* Exercise goal: Across the entries below, work out how many lines contain "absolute". Respond with the number and no other text.

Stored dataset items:
────────────────────

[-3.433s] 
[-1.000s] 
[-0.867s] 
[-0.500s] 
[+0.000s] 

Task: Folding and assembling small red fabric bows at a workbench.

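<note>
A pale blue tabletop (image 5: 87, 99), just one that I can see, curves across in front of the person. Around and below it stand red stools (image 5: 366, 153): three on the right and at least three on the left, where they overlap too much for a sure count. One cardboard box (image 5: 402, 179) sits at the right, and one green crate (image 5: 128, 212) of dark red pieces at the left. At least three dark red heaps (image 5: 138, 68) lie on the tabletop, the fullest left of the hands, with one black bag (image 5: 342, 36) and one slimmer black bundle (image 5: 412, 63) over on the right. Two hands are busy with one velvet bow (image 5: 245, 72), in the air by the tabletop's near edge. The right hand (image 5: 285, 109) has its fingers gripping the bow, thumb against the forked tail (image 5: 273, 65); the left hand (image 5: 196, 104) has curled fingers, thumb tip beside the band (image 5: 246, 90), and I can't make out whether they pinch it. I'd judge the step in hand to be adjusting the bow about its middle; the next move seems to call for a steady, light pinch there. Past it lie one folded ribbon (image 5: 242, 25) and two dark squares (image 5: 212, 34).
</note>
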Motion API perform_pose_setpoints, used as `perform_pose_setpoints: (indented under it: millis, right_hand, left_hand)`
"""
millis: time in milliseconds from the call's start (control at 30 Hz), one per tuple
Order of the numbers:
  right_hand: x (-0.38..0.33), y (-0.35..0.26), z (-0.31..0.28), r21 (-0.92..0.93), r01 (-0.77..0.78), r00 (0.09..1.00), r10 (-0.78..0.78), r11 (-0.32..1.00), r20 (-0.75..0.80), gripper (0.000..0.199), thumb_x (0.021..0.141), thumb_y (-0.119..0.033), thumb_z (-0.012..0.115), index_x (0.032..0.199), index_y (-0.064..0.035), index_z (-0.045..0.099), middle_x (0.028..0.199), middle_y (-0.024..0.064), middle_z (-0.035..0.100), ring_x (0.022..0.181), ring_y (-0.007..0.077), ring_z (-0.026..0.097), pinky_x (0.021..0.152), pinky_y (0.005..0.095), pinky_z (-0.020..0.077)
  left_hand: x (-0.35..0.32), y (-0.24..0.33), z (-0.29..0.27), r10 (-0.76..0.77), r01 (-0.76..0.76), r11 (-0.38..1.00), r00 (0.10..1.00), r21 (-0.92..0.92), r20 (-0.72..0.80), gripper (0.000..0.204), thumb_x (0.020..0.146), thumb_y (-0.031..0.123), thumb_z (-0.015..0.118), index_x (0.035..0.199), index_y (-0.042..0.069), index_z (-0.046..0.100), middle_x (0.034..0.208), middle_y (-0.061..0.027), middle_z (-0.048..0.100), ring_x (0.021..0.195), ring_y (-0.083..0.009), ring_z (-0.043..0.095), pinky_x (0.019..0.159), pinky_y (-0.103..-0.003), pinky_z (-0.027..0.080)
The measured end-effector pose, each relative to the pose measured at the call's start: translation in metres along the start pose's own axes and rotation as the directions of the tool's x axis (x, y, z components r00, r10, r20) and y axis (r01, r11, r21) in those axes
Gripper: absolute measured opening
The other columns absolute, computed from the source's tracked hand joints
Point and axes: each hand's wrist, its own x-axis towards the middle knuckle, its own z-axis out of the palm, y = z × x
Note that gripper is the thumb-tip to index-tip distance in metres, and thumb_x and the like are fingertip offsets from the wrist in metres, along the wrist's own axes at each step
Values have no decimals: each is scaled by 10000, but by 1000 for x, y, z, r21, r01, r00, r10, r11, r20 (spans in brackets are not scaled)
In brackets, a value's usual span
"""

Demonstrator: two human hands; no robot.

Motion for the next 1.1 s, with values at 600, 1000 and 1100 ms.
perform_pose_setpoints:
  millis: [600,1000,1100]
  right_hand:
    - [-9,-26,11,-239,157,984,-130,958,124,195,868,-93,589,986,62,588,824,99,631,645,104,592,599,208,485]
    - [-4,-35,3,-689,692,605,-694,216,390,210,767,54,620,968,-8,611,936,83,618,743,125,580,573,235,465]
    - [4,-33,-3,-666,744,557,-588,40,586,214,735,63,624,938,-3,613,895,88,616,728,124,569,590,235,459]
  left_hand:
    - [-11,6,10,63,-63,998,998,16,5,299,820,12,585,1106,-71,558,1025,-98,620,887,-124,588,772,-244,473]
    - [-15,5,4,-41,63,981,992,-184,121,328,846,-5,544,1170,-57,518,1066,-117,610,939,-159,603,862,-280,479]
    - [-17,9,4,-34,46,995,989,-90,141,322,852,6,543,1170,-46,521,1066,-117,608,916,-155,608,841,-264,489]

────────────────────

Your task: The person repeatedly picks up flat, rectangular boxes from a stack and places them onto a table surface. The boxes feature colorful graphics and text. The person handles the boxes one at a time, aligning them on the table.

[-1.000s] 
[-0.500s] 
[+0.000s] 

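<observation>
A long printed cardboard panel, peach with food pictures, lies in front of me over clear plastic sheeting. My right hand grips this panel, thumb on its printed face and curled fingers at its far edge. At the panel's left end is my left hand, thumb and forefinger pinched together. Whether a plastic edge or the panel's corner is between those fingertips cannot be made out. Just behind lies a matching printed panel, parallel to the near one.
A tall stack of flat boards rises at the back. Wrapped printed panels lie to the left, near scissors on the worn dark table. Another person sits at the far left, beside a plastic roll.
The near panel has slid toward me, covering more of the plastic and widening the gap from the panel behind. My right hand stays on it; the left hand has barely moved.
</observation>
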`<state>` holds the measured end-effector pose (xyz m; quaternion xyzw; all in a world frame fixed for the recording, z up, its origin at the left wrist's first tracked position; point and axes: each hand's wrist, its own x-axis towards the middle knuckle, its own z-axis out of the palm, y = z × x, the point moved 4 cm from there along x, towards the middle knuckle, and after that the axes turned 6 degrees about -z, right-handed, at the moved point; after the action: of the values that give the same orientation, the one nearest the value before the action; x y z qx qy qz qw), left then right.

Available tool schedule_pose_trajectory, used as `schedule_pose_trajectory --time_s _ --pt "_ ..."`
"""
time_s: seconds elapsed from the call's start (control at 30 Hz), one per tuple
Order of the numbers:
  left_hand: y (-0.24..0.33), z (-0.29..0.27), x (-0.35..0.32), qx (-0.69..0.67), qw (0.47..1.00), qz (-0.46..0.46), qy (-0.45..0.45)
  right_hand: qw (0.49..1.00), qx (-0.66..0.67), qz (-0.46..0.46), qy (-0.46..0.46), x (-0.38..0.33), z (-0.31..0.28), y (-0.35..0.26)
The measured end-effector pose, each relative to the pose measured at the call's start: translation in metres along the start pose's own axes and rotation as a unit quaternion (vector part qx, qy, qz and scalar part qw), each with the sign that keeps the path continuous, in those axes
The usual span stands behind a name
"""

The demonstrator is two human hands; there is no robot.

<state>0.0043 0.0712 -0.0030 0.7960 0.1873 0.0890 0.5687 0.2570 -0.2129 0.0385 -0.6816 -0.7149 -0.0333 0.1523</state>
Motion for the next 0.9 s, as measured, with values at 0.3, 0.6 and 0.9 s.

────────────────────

* Solved exercise: 2